>>>

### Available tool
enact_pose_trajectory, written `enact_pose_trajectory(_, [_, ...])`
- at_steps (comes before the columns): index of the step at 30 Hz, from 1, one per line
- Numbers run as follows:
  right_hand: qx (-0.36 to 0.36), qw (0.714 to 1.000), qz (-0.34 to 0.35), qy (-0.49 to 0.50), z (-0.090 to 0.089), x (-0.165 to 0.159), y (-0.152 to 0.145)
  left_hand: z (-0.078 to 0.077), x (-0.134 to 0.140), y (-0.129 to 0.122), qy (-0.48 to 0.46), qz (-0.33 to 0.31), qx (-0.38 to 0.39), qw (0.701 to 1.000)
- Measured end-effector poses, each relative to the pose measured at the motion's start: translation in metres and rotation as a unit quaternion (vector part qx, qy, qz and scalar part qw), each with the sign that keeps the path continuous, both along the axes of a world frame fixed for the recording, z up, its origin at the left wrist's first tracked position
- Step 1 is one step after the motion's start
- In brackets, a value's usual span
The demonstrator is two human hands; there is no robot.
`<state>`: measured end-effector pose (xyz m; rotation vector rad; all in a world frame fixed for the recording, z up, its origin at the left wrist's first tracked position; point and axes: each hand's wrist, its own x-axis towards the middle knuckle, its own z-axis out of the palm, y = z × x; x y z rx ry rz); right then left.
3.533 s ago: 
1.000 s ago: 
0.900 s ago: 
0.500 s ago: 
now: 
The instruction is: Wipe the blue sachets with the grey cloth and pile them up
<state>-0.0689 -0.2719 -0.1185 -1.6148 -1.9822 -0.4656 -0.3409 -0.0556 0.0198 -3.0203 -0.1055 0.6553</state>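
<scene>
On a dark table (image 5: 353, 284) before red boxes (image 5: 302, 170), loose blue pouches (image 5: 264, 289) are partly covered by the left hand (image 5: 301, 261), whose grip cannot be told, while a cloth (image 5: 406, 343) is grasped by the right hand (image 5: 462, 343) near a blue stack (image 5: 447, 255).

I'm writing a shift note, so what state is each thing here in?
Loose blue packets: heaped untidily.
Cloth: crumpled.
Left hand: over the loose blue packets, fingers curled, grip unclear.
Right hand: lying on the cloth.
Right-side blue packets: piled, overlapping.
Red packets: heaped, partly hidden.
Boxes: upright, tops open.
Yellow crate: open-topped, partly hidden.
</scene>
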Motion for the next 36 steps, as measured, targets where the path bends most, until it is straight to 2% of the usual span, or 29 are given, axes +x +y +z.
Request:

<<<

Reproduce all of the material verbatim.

### Available tool
enact_pose_trajectory, written `enact_pose_trajectory(_, [_, ...])`
- at_steps (comes before the columns): index of the step at 30 Hz, from 1, one per line
- Numbers run as follows:
  right_hand: qx (-0.36 to 0.36), qw (0.714 to 1.000), qz (-0.34 to 0.35), qy (-0.49 to 0.50), z (-0.090 to 0.089), x (-0.165 to 0.159), y (-0.152 to 0.145)
  left_hand: z (-0.078 to 0.077), x (-0.134 to 0.140), y (-0.129 to 0.122), qy (-0.48 to 0.46), qz (-0.33 to 0.31), qx (-0.38 to 0.39), qw (0.701 to 1.000)
- Measured end-effector poses, each relative to the pose measured at the motion's start: translation in metres and rotation as a unit quaternion (vector part qx, qy, qz and scalar part qw), each with the sign that keeps the path continuous, both along the axes of a world frame fixed for the recording, z up, its origin at the left wrist's first tracked position
- Step 1 is one step after the motion's start
- In brackets, a value's usual span
The demonstrator is two human hands; there is no robot.
`<state>`: measured end-effector pose (xyz m; rotation vector rad; all in a world frame fixed for the recording, z up, its origin at the left wrist's first tracked position; point and axes: each hand's wrist, its own x-axis towards the middle knuckle, its own z-axis out of the palm, y = z × x; x y z rx ry rz); right then left.
3.533 s ago: 
1.000 s ago: 
0.900 s ago: 
0.500 s ago: 
now: 
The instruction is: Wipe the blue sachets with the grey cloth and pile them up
<state>-0.0689 -0.2719 -0.1185 -1.6148 -1.9822 -0.4656 -0.3409 -0.0556 0.0198 -3.0203 -0.1055 0.6553</state>
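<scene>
On a dark table (image 5: 353, 284) before red boxes (image 5: 302, 170), loose blue pouches (image 5: 264, 289) are partly covered by the left hand (image 5: 301, 261), whose grip cannot be told, while a cloth (image 5: 406, 343) is grasped by the right hand (image 5: 462, 343) near a blue stack (image 5: 447, 255).

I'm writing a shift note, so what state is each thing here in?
Loose blue packets: heaped untidily.
Cloth: crumpled.
Left hand: over the loose blue packets, fingers curled, grip unclear.
Right hand: lying on the cloth.
Right-side blue packets: piled, overlapping.
Red packets: heaped, partly hidden.
Boxes: upright, tops open.
Yellow crate: open-topped, partly hidden.
</scene>
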Motion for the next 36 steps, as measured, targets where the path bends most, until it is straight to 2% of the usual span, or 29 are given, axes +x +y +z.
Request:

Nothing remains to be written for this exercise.